> [Extracted entries]:
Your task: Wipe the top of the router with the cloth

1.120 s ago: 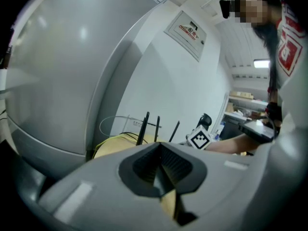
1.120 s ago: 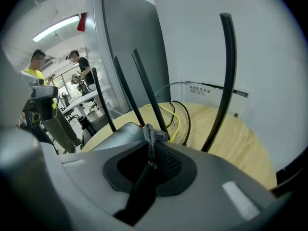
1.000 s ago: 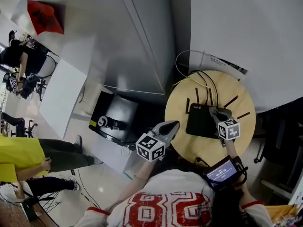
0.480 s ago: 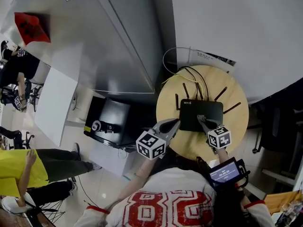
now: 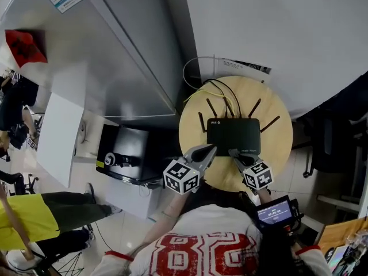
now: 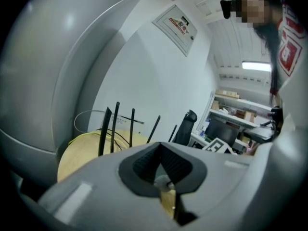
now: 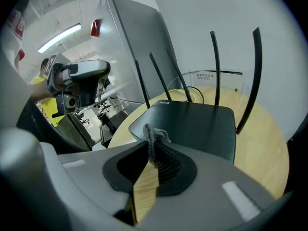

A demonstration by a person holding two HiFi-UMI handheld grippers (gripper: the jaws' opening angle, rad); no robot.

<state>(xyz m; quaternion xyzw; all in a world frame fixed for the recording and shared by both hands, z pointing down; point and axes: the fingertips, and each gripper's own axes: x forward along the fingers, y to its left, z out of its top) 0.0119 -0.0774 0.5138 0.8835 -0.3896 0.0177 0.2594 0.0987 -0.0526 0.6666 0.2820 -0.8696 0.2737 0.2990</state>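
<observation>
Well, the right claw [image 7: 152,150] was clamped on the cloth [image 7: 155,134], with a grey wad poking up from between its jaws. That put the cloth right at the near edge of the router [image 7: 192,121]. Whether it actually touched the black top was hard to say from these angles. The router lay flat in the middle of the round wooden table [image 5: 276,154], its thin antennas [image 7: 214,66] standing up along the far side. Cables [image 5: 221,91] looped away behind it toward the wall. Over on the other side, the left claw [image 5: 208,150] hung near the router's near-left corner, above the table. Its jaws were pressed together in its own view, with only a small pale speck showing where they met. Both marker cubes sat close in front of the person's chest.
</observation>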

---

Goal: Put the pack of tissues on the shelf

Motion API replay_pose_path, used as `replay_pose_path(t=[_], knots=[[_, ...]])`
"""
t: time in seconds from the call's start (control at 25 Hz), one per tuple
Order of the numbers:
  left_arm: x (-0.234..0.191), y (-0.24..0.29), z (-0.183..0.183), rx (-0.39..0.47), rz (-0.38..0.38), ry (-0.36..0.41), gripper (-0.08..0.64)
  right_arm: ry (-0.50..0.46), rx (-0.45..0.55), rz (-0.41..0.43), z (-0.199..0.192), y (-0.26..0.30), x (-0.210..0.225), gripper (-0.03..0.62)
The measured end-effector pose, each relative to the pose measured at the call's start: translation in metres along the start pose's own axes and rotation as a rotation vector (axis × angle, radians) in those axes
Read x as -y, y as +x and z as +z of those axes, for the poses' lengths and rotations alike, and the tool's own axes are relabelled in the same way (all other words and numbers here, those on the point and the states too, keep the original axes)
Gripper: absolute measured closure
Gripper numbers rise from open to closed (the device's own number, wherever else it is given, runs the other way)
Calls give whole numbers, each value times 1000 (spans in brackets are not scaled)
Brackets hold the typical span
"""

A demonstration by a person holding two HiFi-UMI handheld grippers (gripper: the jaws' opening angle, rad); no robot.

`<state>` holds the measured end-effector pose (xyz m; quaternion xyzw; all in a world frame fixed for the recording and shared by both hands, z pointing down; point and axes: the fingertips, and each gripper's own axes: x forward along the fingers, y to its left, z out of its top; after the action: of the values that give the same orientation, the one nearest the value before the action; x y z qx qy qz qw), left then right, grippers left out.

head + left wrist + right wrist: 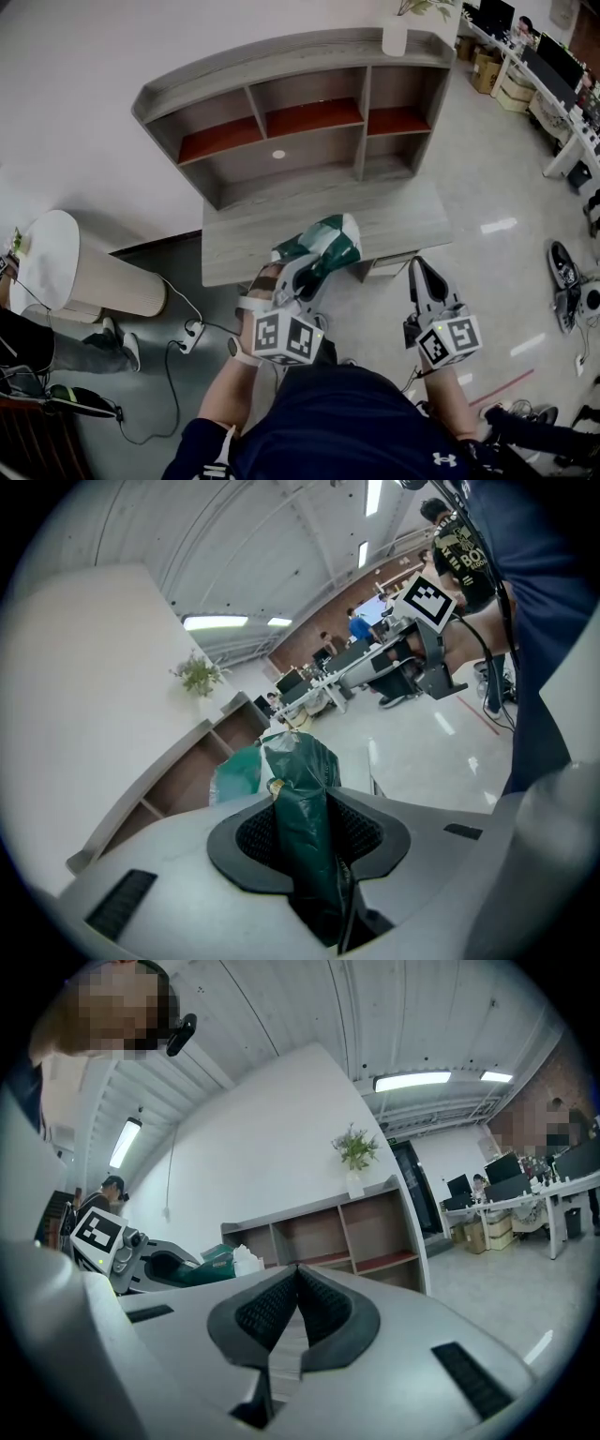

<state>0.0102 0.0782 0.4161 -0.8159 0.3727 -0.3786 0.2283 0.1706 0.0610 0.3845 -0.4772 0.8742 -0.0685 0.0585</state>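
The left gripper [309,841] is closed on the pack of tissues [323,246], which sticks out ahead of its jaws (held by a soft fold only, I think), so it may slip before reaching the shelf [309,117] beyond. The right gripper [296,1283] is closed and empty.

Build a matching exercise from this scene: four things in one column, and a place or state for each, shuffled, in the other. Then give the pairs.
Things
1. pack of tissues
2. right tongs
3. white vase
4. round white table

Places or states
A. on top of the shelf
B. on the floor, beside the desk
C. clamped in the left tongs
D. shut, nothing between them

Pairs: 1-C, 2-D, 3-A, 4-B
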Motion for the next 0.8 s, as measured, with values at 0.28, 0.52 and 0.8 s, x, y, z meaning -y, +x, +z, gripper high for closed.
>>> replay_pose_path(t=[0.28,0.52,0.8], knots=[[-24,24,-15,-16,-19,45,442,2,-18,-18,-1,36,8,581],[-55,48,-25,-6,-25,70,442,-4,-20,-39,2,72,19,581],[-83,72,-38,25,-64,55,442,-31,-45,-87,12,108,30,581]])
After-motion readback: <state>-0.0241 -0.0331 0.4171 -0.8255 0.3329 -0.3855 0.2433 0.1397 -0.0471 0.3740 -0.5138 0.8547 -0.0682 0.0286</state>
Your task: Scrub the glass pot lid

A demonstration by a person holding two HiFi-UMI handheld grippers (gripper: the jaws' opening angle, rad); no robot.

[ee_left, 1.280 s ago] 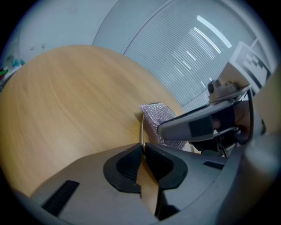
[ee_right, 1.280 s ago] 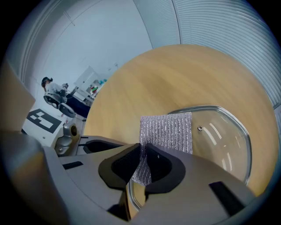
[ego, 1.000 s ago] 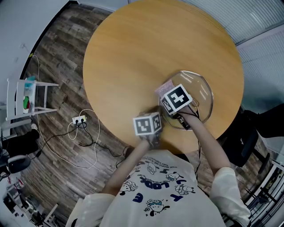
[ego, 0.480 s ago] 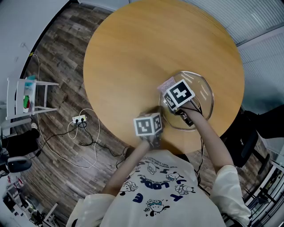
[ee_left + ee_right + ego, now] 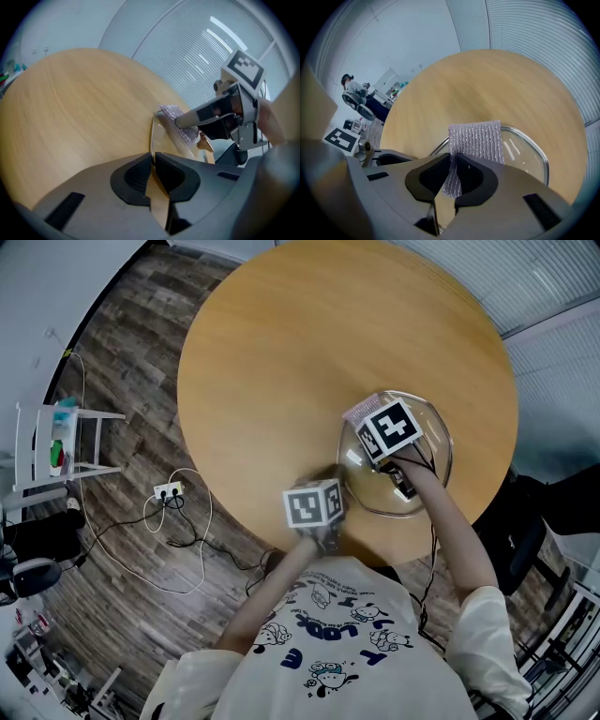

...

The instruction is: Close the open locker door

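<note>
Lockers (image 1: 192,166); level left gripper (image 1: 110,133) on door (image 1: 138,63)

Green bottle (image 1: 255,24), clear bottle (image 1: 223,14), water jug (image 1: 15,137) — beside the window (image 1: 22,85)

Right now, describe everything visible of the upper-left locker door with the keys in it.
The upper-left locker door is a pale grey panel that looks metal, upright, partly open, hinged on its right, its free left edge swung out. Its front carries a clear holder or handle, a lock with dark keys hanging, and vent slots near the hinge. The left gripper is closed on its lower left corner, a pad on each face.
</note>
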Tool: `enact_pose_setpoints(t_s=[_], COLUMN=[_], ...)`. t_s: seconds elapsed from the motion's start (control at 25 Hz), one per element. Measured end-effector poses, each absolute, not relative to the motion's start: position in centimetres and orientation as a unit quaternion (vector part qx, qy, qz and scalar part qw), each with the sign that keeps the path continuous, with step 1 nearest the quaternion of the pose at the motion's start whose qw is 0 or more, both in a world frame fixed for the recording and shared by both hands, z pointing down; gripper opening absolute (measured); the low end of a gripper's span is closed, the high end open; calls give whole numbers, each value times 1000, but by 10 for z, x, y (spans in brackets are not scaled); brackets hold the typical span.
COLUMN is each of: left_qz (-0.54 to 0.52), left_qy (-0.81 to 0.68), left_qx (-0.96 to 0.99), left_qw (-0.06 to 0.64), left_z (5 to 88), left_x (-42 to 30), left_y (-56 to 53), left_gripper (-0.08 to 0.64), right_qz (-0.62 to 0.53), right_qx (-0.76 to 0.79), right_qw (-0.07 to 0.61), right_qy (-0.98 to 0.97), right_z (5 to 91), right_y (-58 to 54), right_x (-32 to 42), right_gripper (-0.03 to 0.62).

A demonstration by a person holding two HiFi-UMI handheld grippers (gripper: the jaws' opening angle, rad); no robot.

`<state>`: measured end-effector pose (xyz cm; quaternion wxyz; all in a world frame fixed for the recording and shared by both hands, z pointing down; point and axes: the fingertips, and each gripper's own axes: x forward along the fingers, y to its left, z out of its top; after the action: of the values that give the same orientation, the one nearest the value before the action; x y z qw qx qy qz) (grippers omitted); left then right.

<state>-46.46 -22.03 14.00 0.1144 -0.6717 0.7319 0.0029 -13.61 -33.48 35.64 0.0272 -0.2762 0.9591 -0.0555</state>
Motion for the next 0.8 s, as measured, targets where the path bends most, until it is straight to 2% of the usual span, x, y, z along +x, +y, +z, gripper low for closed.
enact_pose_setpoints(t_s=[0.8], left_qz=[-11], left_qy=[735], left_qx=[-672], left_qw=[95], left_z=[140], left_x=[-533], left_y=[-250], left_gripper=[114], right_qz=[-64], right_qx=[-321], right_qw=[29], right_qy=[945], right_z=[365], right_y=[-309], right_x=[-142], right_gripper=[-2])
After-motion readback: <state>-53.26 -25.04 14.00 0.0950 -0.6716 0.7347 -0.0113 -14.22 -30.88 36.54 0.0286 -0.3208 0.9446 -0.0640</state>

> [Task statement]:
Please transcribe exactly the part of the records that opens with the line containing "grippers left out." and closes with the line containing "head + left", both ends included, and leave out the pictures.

> [Result for this exercise]:
`<state>` holds the measured end-effector pose (xyz m; quaternion xyzw; all in a world frame fixed for the recording and shared by both hands, z pointing down; point and axes: the fingertips, and each gripper's own axes: x forward along the fingers, y to its left, z out of its top; after the action: of the values that give the same orientation, the one nearest the value before the action; x y z qx qy qz qw), left then right, grippers left out.

head + left wrist + right wrist: 

What the exercise asked for is now done.